** MATERIAL PROVIDED follows **
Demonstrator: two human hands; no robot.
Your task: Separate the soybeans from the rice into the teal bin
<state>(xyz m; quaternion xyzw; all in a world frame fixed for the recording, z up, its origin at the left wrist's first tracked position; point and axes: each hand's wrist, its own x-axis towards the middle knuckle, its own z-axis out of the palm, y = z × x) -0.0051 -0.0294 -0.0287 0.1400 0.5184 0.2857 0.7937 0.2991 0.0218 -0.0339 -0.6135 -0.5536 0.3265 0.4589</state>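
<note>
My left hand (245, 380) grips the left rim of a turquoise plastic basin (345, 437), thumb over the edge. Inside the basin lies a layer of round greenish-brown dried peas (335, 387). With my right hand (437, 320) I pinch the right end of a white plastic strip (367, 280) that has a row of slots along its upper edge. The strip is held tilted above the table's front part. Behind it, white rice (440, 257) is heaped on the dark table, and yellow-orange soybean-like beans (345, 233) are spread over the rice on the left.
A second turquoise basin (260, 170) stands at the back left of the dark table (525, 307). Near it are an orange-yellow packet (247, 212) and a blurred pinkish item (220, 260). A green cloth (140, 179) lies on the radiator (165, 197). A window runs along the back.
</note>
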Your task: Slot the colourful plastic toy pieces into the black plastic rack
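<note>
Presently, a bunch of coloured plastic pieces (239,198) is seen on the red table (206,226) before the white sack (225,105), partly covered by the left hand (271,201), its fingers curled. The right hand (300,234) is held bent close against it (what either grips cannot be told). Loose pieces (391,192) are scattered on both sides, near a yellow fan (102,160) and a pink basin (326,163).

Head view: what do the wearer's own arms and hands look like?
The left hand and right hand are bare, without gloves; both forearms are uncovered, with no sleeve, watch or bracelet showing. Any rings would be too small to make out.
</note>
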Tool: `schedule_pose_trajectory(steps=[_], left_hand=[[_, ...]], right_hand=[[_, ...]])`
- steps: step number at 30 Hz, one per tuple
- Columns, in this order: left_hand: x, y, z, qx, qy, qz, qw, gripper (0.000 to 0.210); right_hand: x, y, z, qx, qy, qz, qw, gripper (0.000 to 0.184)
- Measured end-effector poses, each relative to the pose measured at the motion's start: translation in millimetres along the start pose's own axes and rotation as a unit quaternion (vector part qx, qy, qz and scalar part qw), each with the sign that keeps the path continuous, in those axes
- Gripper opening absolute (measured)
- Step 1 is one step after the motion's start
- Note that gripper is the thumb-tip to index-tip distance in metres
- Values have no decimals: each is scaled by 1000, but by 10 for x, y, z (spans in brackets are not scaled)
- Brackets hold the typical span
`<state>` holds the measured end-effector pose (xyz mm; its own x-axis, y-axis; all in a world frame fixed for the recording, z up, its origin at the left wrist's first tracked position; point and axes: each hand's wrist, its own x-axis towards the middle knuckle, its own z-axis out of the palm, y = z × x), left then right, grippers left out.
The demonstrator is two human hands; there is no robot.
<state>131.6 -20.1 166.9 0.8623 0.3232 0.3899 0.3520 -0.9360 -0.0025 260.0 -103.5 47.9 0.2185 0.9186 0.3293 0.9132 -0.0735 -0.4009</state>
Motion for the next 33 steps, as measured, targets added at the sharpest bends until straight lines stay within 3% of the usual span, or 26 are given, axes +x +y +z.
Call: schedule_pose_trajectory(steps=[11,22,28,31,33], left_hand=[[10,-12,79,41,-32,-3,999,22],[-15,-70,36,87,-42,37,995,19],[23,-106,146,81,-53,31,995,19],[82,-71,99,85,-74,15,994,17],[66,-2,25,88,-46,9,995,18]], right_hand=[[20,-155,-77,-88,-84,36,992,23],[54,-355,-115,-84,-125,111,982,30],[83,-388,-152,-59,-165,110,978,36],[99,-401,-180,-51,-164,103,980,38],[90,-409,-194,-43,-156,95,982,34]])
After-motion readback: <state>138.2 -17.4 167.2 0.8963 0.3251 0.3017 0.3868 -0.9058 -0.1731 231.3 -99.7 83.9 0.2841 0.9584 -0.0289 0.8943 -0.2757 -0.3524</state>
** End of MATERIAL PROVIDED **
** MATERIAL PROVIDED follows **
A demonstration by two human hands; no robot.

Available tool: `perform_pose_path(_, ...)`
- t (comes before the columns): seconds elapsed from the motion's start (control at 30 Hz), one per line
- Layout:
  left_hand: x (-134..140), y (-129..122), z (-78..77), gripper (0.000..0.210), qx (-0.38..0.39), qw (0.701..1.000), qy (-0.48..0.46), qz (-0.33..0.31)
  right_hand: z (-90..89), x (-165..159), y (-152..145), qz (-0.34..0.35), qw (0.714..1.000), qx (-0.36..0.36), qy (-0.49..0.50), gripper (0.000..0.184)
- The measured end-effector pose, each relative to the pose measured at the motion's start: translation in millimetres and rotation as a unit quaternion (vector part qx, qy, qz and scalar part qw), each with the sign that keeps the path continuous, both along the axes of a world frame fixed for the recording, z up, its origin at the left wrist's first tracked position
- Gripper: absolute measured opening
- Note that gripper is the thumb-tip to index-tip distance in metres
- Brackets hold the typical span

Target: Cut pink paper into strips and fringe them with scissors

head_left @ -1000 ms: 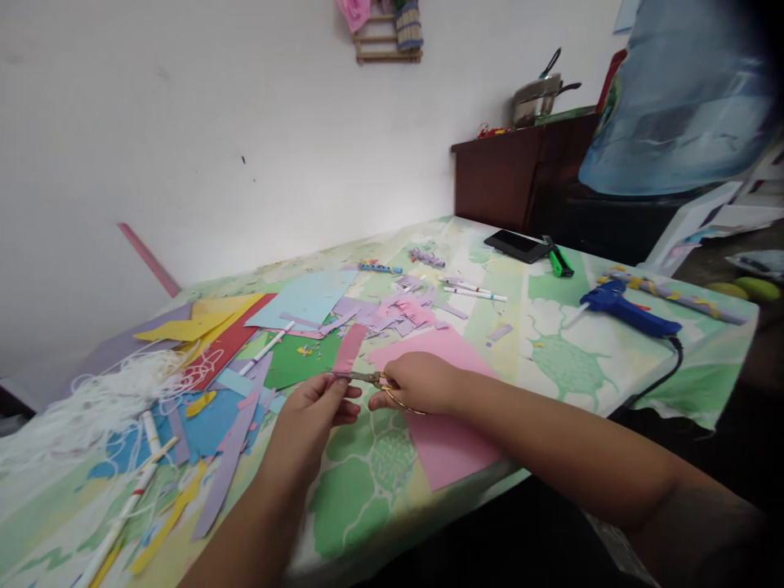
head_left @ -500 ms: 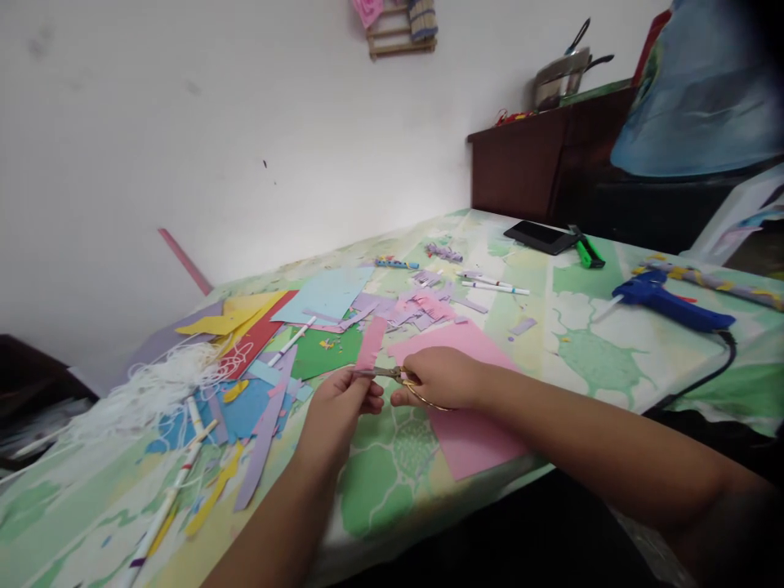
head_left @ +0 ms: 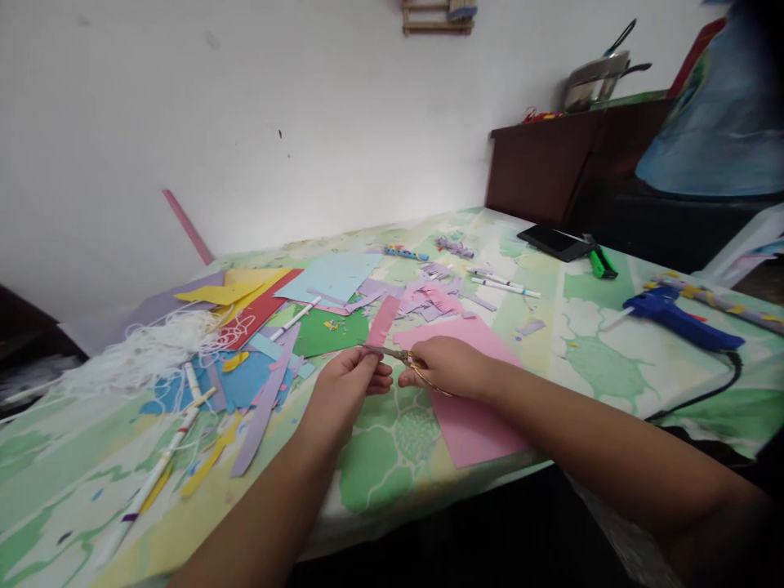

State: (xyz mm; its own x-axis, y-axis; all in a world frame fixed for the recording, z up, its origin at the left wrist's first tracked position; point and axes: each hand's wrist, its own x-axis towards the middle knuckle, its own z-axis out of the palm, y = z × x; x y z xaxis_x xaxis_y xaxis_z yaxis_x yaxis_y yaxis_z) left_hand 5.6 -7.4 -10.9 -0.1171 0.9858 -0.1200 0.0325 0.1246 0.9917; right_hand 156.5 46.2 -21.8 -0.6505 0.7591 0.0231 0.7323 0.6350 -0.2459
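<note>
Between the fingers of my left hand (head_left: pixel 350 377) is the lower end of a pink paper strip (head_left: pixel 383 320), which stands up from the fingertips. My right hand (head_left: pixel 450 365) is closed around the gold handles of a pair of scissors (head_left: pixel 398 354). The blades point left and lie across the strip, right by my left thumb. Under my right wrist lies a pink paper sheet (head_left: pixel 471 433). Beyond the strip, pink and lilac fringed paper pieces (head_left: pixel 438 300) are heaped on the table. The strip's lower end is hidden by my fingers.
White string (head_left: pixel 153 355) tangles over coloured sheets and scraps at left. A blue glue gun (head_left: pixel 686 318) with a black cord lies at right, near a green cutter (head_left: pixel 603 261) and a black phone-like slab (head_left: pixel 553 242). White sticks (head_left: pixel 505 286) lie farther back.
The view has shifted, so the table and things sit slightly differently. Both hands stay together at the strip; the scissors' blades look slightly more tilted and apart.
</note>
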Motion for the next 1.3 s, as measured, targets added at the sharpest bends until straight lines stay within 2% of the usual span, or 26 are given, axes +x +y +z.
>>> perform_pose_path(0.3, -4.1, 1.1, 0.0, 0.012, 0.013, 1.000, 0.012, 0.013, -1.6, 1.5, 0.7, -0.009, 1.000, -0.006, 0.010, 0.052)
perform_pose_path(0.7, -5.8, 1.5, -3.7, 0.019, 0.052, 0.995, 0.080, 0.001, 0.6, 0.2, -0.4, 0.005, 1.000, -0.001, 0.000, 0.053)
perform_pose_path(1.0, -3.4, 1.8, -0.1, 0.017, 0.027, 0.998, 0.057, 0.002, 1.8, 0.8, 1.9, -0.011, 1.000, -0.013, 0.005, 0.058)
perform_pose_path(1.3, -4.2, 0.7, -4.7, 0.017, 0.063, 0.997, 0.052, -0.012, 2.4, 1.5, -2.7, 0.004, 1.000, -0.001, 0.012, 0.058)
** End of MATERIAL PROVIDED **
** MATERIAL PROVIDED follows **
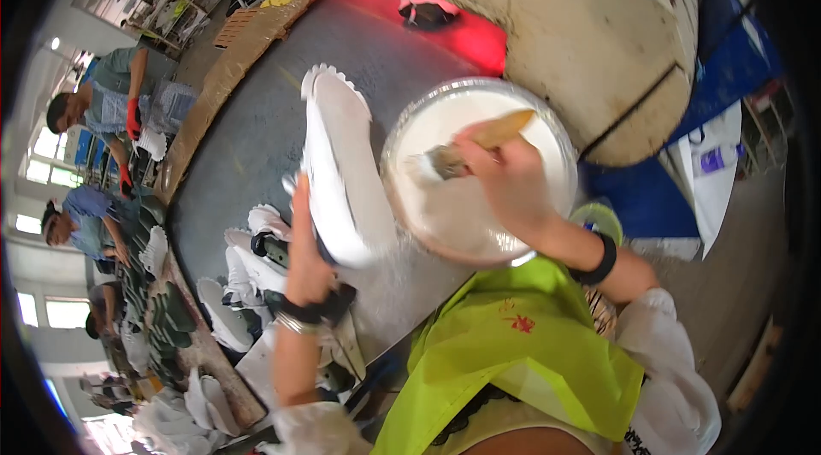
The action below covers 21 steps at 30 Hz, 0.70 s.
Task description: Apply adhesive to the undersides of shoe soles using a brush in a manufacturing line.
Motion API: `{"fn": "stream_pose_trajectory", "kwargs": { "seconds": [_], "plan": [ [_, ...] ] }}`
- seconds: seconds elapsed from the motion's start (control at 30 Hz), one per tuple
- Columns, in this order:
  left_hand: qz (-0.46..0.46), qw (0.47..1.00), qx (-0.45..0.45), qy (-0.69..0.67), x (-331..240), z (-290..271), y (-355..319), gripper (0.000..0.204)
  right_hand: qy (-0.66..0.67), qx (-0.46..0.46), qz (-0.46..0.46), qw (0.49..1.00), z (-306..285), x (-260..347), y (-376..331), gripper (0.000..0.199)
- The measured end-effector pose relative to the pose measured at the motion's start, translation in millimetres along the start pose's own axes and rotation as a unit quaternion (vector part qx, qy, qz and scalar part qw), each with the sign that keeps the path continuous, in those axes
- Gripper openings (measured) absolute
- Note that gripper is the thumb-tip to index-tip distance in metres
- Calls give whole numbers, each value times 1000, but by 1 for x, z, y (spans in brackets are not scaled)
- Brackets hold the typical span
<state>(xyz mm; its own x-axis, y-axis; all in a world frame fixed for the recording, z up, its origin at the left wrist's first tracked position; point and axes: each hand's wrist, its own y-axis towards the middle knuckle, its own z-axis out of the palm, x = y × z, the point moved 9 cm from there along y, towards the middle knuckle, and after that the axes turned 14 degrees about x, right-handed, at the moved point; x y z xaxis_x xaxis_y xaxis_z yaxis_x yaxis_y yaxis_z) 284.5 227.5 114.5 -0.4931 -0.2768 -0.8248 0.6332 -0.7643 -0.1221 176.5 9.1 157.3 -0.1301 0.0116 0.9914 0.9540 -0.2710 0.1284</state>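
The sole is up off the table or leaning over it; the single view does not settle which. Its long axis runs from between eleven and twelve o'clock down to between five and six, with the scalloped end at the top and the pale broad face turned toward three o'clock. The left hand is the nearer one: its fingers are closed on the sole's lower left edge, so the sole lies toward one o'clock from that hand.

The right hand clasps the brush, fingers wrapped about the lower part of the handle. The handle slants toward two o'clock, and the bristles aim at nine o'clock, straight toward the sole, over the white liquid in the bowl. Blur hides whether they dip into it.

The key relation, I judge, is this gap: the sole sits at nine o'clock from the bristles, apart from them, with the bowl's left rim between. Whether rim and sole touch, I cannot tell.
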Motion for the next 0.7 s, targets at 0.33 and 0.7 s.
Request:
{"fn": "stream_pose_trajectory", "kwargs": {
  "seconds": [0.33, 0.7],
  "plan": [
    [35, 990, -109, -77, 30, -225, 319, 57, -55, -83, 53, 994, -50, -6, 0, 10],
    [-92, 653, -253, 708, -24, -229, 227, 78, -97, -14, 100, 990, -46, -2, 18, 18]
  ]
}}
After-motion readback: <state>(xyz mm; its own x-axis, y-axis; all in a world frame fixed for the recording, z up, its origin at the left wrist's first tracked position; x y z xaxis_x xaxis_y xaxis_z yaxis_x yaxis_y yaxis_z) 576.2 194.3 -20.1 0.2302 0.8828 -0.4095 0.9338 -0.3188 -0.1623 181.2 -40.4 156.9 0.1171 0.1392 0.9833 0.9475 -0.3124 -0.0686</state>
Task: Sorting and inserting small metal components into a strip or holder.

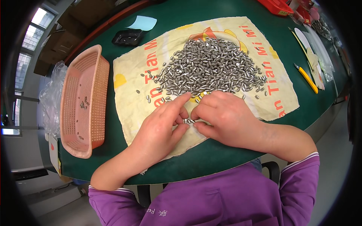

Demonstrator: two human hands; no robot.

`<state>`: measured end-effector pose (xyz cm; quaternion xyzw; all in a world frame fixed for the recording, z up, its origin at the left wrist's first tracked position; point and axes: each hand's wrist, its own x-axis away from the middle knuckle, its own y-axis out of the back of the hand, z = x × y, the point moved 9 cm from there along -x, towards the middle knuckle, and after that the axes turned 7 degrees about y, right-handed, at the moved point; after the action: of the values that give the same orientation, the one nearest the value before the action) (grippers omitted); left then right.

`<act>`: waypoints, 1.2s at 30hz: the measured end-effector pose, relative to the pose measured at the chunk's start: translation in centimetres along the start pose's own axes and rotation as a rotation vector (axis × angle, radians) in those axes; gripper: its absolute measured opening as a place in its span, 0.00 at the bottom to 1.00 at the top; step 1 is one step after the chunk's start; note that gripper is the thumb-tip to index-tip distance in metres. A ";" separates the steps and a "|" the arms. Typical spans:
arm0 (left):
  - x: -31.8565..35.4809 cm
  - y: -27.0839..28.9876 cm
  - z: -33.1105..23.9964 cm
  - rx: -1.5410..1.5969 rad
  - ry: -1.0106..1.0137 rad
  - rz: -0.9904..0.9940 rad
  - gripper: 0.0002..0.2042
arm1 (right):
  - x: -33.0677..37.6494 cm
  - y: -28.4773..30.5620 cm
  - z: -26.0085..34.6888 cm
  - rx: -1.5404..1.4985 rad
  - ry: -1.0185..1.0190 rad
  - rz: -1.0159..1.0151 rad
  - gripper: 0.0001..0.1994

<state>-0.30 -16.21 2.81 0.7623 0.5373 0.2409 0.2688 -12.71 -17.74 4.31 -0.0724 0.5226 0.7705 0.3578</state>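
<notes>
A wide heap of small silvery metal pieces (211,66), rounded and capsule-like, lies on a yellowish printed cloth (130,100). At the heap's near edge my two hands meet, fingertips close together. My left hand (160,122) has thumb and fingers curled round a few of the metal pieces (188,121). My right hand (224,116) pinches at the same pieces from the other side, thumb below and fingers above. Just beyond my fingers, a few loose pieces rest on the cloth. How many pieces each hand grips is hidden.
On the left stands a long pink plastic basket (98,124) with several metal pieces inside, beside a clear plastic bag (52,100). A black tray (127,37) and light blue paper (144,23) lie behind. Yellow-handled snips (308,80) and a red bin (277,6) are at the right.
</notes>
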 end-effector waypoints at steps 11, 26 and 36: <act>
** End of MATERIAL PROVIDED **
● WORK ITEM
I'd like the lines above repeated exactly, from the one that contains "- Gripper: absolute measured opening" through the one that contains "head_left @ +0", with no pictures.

● RESPONSE
- Gripper: absolute measured opening
- Note that gripper is the thumb-tip to index-tip distance in metres
- Brackets hold the typical span

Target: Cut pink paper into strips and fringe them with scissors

head_left @ -1000 ms: 
head_left @ -500 ms: 
head_left @ +0 ms: 

No further output is needed for this exercise.